— DESCRIPTION OF THE TASK —
Spot each line in the data below containing "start" and copy it.

— RAW DATA —
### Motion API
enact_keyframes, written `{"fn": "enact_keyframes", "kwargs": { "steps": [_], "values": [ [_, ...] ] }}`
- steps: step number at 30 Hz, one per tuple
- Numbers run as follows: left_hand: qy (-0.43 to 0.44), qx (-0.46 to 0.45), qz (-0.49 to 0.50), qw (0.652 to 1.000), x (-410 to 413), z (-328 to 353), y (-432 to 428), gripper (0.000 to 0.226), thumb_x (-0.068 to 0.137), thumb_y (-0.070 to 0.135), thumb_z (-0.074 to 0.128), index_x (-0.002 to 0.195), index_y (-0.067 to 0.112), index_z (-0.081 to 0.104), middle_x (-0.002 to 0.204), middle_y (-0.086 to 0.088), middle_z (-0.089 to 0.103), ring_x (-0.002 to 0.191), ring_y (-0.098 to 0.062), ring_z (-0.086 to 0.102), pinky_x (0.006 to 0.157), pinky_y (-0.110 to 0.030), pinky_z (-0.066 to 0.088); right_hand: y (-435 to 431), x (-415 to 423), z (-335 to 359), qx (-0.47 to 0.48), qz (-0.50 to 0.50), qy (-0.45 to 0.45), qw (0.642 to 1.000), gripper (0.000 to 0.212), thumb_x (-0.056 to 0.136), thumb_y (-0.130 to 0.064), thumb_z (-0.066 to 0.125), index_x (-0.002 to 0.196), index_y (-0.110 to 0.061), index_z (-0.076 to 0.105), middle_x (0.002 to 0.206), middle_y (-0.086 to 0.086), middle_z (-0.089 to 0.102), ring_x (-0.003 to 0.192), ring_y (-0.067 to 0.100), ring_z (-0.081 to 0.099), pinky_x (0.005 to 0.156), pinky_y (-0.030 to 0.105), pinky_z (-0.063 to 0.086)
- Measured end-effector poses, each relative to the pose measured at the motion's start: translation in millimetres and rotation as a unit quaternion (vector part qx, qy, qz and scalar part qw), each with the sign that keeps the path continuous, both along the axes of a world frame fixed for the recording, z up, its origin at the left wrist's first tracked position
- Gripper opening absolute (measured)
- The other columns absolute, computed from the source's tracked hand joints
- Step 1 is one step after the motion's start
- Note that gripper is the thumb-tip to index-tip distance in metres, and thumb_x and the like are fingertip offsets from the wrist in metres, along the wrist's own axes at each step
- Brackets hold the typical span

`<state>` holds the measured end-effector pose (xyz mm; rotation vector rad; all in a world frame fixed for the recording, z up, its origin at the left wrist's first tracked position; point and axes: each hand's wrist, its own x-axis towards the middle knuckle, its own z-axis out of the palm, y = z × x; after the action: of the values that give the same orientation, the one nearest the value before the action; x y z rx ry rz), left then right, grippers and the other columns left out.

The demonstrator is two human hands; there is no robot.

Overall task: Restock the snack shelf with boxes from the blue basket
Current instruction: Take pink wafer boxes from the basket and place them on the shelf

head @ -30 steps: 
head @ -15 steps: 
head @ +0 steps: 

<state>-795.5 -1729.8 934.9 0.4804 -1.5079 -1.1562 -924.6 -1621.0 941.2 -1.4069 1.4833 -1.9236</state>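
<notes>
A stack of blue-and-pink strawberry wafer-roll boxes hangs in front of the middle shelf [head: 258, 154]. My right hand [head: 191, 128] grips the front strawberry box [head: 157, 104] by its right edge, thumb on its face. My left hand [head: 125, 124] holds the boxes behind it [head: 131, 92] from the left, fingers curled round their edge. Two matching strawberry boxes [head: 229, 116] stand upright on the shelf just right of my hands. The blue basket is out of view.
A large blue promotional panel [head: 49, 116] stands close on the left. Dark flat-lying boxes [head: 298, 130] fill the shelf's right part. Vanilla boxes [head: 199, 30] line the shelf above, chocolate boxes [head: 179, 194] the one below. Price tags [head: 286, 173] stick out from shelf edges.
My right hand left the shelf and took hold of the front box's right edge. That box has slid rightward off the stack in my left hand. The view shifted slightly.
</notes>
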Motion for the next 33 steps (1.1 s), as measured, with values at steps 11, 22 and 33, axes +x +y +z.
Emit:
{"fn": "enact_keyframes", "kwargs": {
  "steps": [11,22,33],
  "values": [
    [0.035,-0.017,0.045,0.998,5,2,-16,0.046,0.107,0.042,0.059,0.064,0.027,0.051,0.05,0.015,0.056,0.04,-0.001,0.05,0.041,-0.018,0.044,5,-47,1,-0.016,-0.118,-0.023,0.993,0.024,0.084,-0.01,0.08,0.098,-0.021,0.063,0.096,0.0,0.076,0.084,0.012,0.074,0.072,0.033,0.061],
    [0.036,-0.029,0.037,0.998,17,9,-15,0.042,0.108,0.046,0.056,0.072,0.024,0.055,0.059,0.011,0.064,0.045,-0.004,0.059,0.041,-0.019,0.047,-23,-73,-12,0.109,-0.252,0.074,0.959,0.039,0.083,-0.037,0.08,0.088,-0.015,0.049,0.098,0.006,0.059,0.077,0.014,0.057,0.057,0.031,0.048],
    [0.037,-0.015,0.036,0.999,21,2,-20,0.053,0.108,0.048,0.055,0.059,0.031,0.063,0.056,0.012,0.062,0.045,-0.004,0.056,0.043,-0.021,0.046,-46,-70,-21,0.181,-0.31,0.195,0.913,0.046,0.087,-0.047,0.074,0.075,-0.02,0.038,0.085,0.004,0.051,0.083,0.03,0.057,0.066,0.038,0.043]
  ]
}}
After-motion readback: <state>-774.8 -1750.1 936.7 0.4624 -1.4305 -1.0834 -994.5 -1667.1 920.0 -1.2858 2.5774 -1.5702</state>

— EXERCISE RESULT —
- Measured end-effector poses, each relative to the pose measured at the motion's start: translation in millimetres and rotation as a unit quaternion (vector part qx, qy, qz and scalar part qw), each with the sign that keeps the path continuous, both along the axes of a world frame fixed for the recording, z up, its origin at the left wrist's first tracked position
- Step 1 is one step after the motion's start

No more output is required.